[mpich-discuss] Error with more than 5 nodes
Pavan Balaji
balaji at mcs.anl.gov
Wed Apr 21 08:48:57 CDT 2010
Did you try using Hydra (mpiexec.hydra)?
% mpiexec.hydra -f hostfile -n 10 ./foo
If there's a real networking setup issue, even Hydra will not be able to
help, but it might give you a better hint at what the problem is.
-- Pavan
On 04/21/2010 08:42 AM, Prashantha Hebbar wrote:
> Hi Pavan,
>
> There is no problem with ssh with mlscubl11-desktop from mlscubl3-desktop or
> vice versa. Mpdchek with both systems work fine. Even if I keep
> mlscubl11-desktop alone in mpd.hosts, mpdboot -n 2 -f mpd.hosts works fine.
>
> I found this problem when I try to connect nodes more than 5. It is not that
> only mlscubl11-desktop does this error. If I place any node in 5th line of
> mpd.hosts the same error comes.
>
> My doubt is whether concurrent login limit to the user
> mpiub at mlscubl3-desktop (unbuntu linux) is creating problem or something
> else?
>
> I have also edited /etc/security/limits.conf and made following changes
>
> @mpiub - maxlogins 20
> @mpiub - maxsyslogins 20
>
> But no change in the error.
>
> Thanks for the help.
>
> Regards,
> Prashantha
>
> -----Original Message-----
> From: mpich-discuss-bounces at mcs.anl.gov
> [mailto:mpich-discuss-bounces at mcs.anl.gov] On Behalf Of Pavan Balaji
> Sent: Wednesday, April 21, 2010 6:33 PM
> To: mpich-discuss at mcs.anl.gov
> Subject: Re: [mpich-discuss] Error with more than 5 nodes
>
>
> This typically points to a networking setup issue on your system. For
> example, is mlscubl11 able to connect/ssh to mlscubl3? You can use the
> mpdcheck utility that comes with mpich2 to check for such issues.
>
> Alternatively, you can just the Hydra process manager (using
> mpiexec.hydra instead of mpiexec). Usage instructions for Hydra are
> available here:
> http://wiki.mcs.anl.gov/mpich2/index.php/Using_the_Hydra_Process_Manager
>
> I've added a FAQ entry for this, with some more details:
> http://wiki.mcs.anl.gov/mpich2/index.php/Frequently_Asked_Questions#Q:_Why_i
> s_mpdboot_failing_with_a_erroneous_handshake.3F
>
> -- Pavan
>
> On 04/21/2010 07:53 AM, Prashantha Hebbar wrote:
>> Hi Friends,
>>
>>
>>
>> I have come across an error with mpdboot -n 6 -f mpd.hosts command.

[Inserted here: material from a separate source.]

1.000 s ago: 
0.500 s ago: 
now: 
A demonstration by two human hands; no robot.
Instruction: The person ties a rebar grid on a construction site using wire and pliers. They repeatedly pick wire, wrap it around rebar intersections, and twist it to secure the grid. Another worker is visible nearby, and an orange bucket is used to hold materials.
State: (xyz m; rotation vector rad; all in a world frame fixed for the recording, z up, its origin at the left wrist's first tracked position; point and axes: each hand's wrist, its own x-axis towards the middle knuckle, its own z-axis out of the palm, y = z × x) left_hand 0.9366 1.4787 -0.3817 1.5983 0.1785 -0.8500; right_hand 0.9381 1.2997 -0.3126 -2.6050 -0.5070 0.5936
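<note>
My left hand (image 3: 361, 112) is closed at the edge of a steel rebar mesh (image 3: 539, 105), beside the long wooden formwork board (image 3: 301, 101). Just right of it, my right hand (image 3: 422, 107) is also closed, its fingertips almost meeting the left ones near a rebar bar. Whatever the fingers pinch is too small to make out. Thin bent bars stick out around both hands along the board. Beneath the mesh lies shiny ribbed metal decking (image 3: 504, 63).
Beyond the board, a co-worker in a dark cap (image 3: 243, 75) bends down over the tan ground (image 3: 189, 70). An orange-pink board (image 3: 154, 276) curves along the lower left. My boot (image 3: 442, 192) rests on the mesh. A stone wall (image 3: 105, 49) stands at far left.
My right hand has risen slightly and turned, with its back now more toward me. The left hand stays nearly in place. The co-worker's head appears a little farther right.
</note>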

>> Following is the error message
>>
>>
>>
>> mpdboot_mlscubl3-desktop (handle_mpd_output 407): failed to handshake
>> with mpd on mlscubl11-desktop; recvd output={}
>>
>>
>>
>> With mpdboot -n 5 -f mpd.hosts everything works fine. I also checked to
>> verify whether it is a problem with node, mlscubl11-desktop by keeping
>> mlscubl11-desktop alone in the mpd.hosts and executing mpdboot -n 2 -f
>> mpd.hosts. That works fine. I have 15 nodes with me wherein
>> mlscubl3-desktop is master. There is no ssh problem. Somehow I have to
>> cluster all the 15. I tried in all the combination of nodes. But mpdboot
>> with more than 5 nodes not working properly.
>>
>>
>>
>> Now my doubt is whether it is limitation of MPICH2 or linux (Ubuntu).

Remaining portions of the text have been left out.